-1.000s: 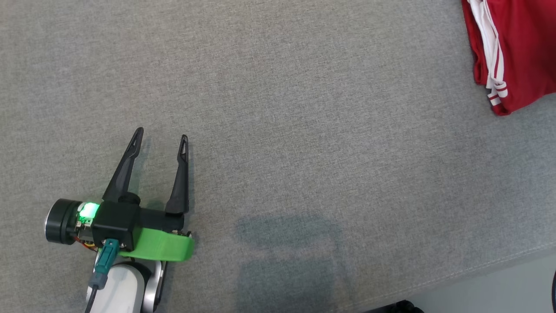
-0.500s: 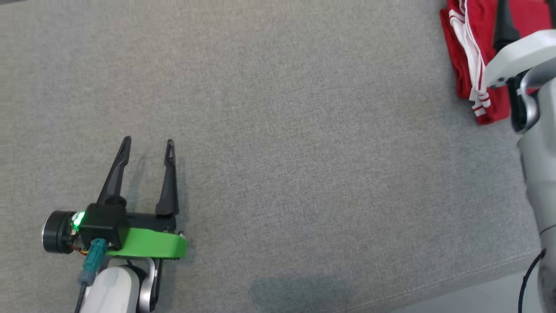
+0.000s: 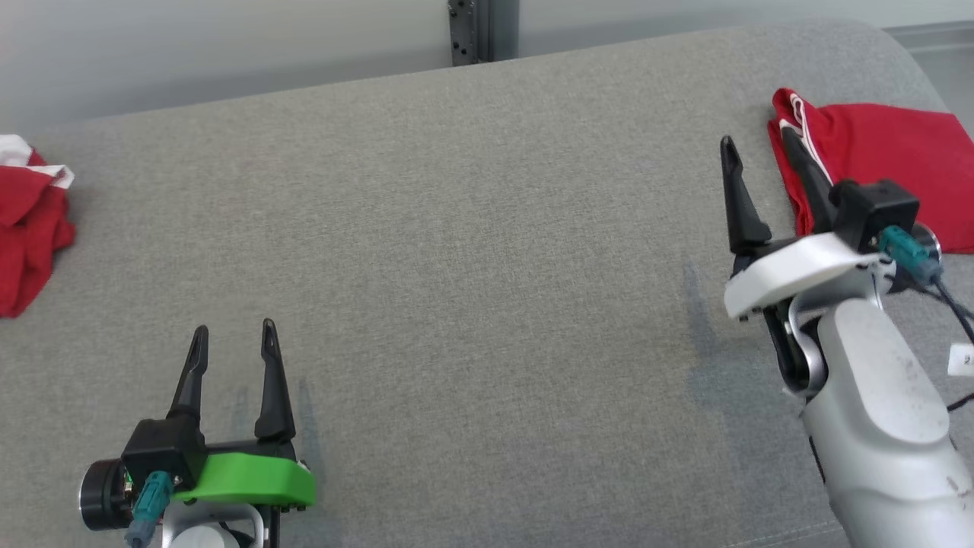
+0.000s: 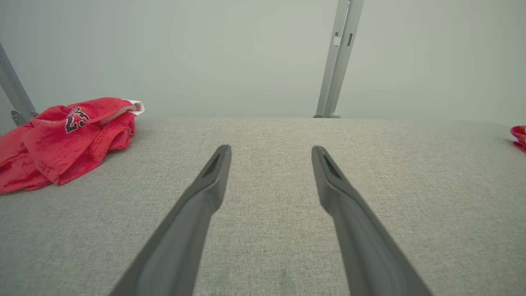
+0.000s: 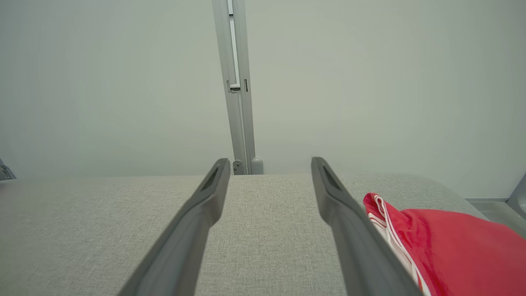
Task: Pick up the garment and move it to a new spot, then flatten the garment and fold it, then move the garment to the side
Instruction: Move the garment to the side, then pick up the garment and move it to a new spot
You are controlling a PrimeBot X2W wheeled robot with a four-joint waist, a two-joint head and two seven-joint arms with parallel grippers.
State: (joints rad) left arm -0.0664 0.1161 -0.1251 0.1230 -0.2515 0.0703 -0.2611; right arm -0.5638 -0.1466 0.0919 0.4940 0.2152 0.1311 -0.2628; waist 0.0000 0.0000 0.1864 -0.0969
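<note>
1. Grey fabric counter (image 3: 487, 251); pale wall (image 3: 228, 46) and metal post (image 3: 483, 30) beyond.
2. The folded red garment (image 3: 875, 144) lies far right, a crumpled red garment (image 3: 30, 228) far left.
3. My left tool (image 3: 233, 329), near left, and right tool (image 3: 755, 137), just beside the folded red garment, both gape wide, empty.

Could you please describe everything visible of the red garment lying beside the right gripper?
The red garment is jersey-like fabric with white stripes along its left edge. It lies folded flat at the right end of the grey surface. The open right gripper stands before it, one finger overlapping it; contact cannot be told.
</note>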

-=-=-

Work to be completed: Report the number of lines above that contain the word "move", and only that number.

Your solution: 2